Severe COVID-19 is characterized by Acute Respiratory Distress Syndrome (ARDS), sepsis, multi-system organ failure, hyperinflammation, neurological and other extra-pulmonary manifestations, and thromboembolic disease. (Grasselli et al., 2020; Guan et al., 2020; Zhout et al., 2020; Yang X et al., 2020). In a previous study, the author found that during hospitalization, 24.8% of patients developed renal failure, 60.1% patients developed respiratory failure, 9.7% suffered heart failure, 16.7% suffered sepsis and 23.5% developed systemic inflammatory response syndrome. Almost 80% required oxygen during admission and 6.4% used mechanical ventilation. (Becerra-Munoz, 2021)
Some other factors that could be associated with severity and mortality of COVID-19 were mentioned in previous studies. A strong association between hypoxemia and worse clinical outcomes has been reported. (Duan et al., 2020; Xie et al., 2020) Also, a recent meta-analysis identified statistically significant reductions in total lymphocytes count. (Huang W et al, 2020)

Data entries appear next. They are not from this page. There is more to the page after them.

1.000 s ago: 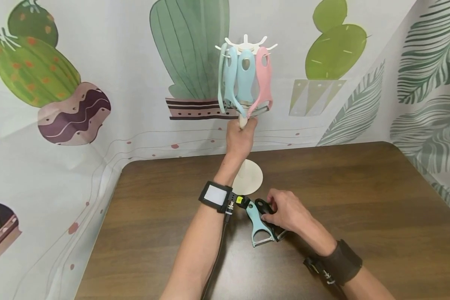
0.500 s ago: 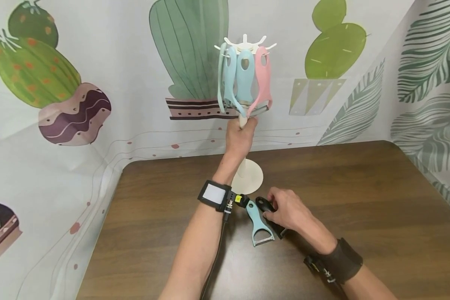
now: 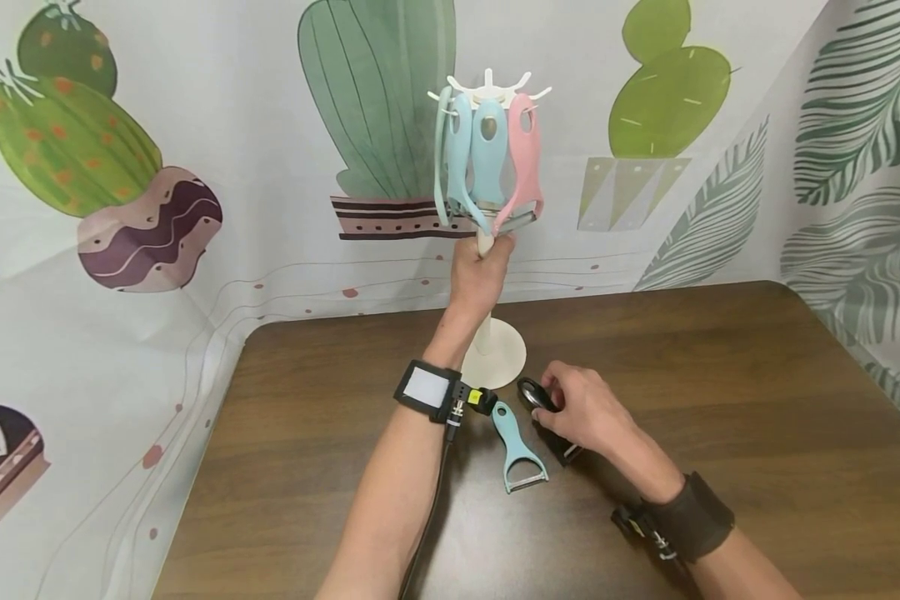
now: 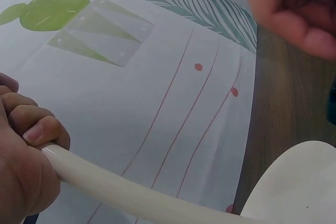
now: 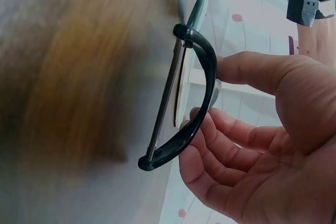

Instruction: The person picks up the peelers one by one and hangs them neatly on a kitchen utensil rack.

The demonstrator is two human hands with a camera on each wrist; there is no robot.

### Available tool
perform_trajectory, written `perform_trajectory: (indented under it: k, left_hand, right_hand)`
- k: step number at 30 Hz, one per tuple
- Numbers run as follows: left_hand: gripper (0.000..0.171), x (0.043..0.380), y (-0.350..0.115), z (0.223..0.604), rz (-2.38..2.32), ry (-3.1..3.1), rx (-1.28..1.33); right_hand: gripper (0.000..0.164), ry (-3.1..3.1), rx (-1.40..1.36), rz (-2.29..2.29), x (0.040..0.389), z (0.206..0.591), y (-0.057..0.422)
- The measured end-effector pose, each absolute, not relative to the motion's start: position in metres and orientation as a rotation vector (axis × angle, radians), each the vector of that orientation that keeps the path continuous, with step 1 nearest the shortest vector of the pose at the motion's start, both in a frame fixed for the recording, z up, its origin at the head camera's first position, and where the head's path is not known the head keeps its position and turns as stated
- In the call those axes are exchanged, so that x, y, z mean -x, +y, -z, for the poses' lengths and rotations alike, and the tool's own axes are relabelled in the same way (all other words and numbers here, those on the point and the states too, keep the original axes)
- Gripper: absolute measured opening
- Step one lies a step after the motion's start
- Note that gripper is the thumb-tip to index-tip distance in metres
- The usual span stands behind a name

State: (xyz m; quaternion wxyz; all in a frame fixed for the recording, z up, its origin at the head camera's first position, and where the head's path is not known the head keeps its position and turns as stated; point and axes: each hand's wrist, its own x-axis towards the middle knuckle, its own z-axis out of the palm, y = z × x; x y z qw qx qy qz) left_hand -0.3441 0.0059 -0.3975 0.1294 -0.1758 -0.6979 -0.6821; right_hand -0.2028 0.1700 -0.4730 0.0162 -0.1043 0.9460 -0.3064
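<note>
My left hand [image 3: 478, 275] grips the pole [image 4: 115, 184] of a white rack, just below the peelers hanging from its hooks. Those are a pink peeler [image 3: 525, 154], two light blue ones and a pale green one [image 3: 440, 162] seen edge-on. With thumb and fingers, my right hand [image 3: 588, 408] pinches a black peeler [image 3: 536, 395]. Its bare blade and curved frame face the camera in the right wrist view, while my fingers cover part of the handle in the head view. A teal peeler [image 3: 510, 429] lies flat on the table, left of the black one.
The rack's round base [image 3: 508, 350] stands on the brown wooden table [image 3: 682, 358], behind the teal peeler. A white cloth [image 3: 270, 167] printed with cacti and leaves hangs at the table's back edge. Each wrist wears a strapped camera with a cable.
My right hand has lifted and tilted the black peeler, drawing it slightly away from the teal one, which it lay against. My left hand keeps its grip on the pole.
</note>
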Motion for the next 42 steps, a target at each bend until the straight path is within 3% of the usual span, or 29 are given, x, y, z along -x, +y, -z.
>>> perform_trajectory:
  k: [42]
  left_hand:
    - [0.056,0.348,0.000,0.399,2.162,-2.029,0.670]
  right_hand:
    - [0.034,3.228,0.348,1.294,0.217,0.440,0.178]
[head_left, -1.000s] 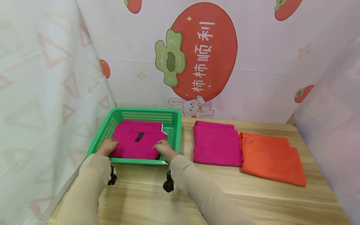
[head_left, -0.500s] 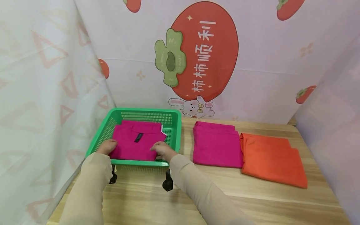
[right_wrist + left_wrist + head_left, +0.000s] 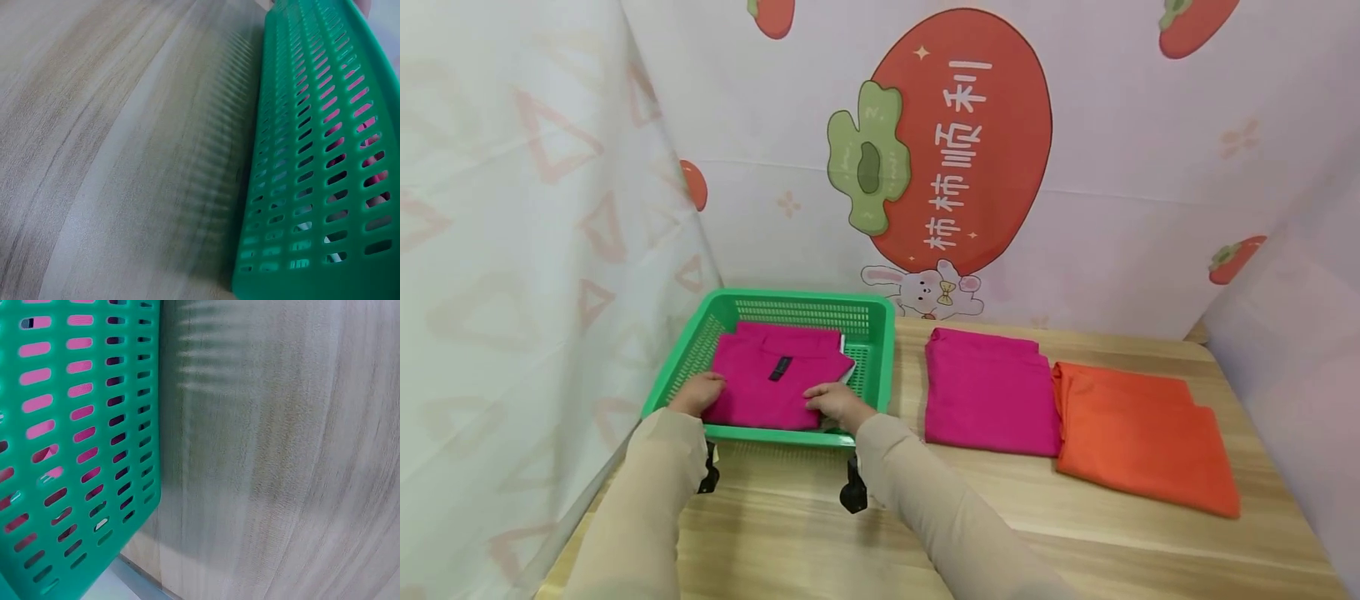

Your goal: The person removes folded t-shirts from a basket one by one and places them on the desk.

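Note:
A folded magenta T-shirt [image 3: 775,392] with a black neck label lies in a green plastic basket [image 3: 805,296] at the left of the head view. My left hand [image 3: 697,393] grips its near left edge, and my right hand [image 3: 837,402] pinches the near right edge. Both hands reach in over the basket's front rim. A bit of white shows under the shirt's right side. The wrist views look at the basket's slotted front wall [image 3: 81,425], [image 3: 312,150] from outside, with pink cloth behind the slots. Most of both hands is hidden there.
Right of the basket, a folded magenta garment [image 3: 988,396] lies on the wooden table [image 3: 805,542]. A folded orange garment [image 3: 1142,437] sits against its right side. A printed curtain [image 3: 760,208] hangs behind, and white fabric [image 3: 512,292] closes off the left.
The head view has shifted slightly, moving everything a little to the right in it. My right hand has shifted slightly at the shirt's near right edge; my left hand stays at the left edge.

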Demonstrator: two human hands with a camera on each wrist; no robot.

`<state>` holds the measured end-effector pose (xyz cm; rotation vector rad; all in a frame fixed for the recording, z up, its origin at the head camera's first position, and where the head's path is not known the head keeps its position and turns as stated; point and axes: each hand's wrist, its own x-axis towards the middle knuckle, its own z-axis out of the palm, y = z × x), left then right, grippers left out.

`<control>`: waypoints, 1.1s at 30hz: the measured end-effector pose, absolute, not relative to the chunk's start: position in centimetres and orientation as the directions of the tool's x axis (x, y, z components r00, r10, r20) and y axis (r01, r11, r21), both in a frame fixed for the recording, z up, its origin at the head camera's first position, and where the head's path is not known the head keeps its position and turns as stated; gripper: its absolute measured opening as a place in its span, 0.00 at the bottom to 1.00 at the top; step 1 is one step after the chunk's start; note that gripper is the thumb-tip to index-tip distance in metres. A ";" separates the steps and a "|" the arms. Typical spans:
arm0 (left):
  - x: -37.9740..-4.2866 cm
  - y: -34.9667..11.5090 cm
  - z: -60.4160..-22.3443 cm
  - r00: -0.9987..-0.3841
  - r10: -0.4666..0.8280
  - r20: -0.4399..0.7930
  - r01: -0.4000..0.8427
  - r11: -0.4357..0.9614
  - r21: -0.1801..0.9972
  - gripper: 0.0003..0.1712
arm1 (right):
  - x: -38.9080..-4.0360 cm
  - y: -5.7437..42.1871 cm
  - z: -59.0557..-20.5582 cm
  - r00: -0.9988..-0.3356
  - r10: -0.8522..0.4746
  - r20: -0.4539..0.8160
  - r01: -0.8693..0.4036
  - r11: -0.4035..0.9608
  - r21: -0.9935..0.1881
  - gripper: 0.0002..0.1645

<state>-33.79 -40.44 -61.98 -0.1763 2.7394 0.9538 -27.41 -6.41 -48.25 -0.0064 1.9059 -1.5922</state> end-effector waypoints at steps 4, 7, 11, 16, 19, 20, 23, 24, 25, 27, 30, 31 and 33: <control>-33.6 -39.4 -61.9 -0.970 -0.021 -0.243 -0.166 0.787 0.594 0.24 | -27.4 -6.2 -48.5 -0.849 -0.293 -0.440 0.371 0.261 -0.891 0.15; -32.0 -36.5 -57.7 -0.920 0.002 -0.393 -0.260 0.746 0.613 0.31 | -27.5 -6.0 -48.6 -0.875 -0.232 -0.425 0.365 0.259 -0.894 0.19; -29.0 -32.1 -50.8 -0.876 0.023 -0.483 -0.343 0.674 0.655 0.36 | -27.5 -5.8 -48.7 -0.888 -0.199 -0.415 0.357 0.271 -0.894 0.21; -27.1 -30.3 -48.1 -0.890 -0.013 -0.456 -0.347 0.668 0.658 0.31 | -27.3 -5.8 -48.4 -0.857 -0.234 -0.459 0.409 0.234 -0.882 0.24; -27.0 -30.3 -48.2 -0.902 -0.015 -0.431 -0.331 0.664 0.670 0.32 | -27.4 -5.9 -48.5 -0.836 -0.261 -0.483 0.434 0.224 -0.873 0.28; -27.0 -30.2 -48.2 -0.901 -0.011 -0.434 -0.329 0.670 0.665 0.33 | -27.4 -5.9 -48.5 -0.833 -0.270 -0.483 0.435 0.222 -0.873 0.29; -26.8 -29.9 -47.7 -0.898 0.008 -0.439 -0.309 0.698 0.645 0.36 | -27.4 -5.9 -48.5 -0.831 -0.281 -0.480 0.431 0.222 -0.875 0.30; -26.8 -29.7 -47.6 -0.899 0.008 -0.438 -0.306 0.705 0.640 0.36 | -27.4 -5.9 -48.5 -0.831 -0.280 -0.481 0.432 0.219 -0.875 0.29; -26.8 -29.5 -47.5 -0.902 0.004 -0.431 -0.301 0.710 0.637 0.36 | -27.3 -6.0 -48.4 -0.837 -0.276 -0.473 0.426 0.216 -0.879 0.28; -26.8 -29.5 -47.6 -0.921 0.007 -0.389 -0.264 0.722 0.639 0.34 | -27.3 -6.0 -48.2 -0.844 -0.275 -0.460 0.411 0.217 -0.885 0.27; -27.0 -29.5 -47.9 -0.944 0.026 -0.330 -0.203 0.741 0.640 0.28 | -27.4 -6.0 -48.1 -0.855 -0.272 -0.442 0.389 0.229 -0.892 0.27; -27.0 -29.5 -48.0 -0.948 0.037 -0.316 -0.182 0.752 0.634 0.27 | -27.4 -6.0 -48.0 -0.860 -0.272 -0.432 0.375 0.237 -0.896 0.27; -27.2 -29.5 -48.1 -0.954 0.056 -0.296 -0.147 0.770 0.621 0.24 | -27.5 -5.9 -47.9 -0.869 -0.277 -0.409 0.345 0.253 -0.904 0.28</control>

Identification of potential risk factors that predict the disease course may be of great utility for healthcare professionals to efficiently triage patients, personalize treatment, monitor clinical progress, and allocate proper resources at all levels of care to mitigate morbidity and mortality. This study aimed at highlighting some factors that could be associated with mortality of COVID-19 in admitted cases during the first wave of the disease.
Subjects and methods:
Setting:
This study is a part of a larger one that was conducted in Jaber Al-Ahmed hospital. The time interval of the study was set as four months from April to July 2021. The details of the study design, sampling and research tool were described elsewhere (Al-Zuabi et al., 2022) Studied patients were classified into 2 groups: cases (those who were died) and control (who were discharged alive). Research tool included personal characteristics, associated co-morbid conditions, presenting symptoms, investigations and vital signs on admission, COVI-19 complications, as well as outcome parameters. The study was approved by the Ethics Committee of the Kuwaiti Ministry of Health. The permission of the Deputy Ministry of Health in Kuwait as well as head of Jaber hospital were obtained.
Statistical analysis:
Analysis was initially carried out based on a series of univariate comparisons. In order to control simultaneously for possible confounding effect of the variables, multiple logistic regression was used for the final analysis. In the univariate analysis Chi-square test was used to detect the association between mortality and explanatory variables. In multiple logistic regression analysis, the association between exposure and outcome was expressed in terms of odds ratio (OR) together with their 95% confidence intervals (95% CIs).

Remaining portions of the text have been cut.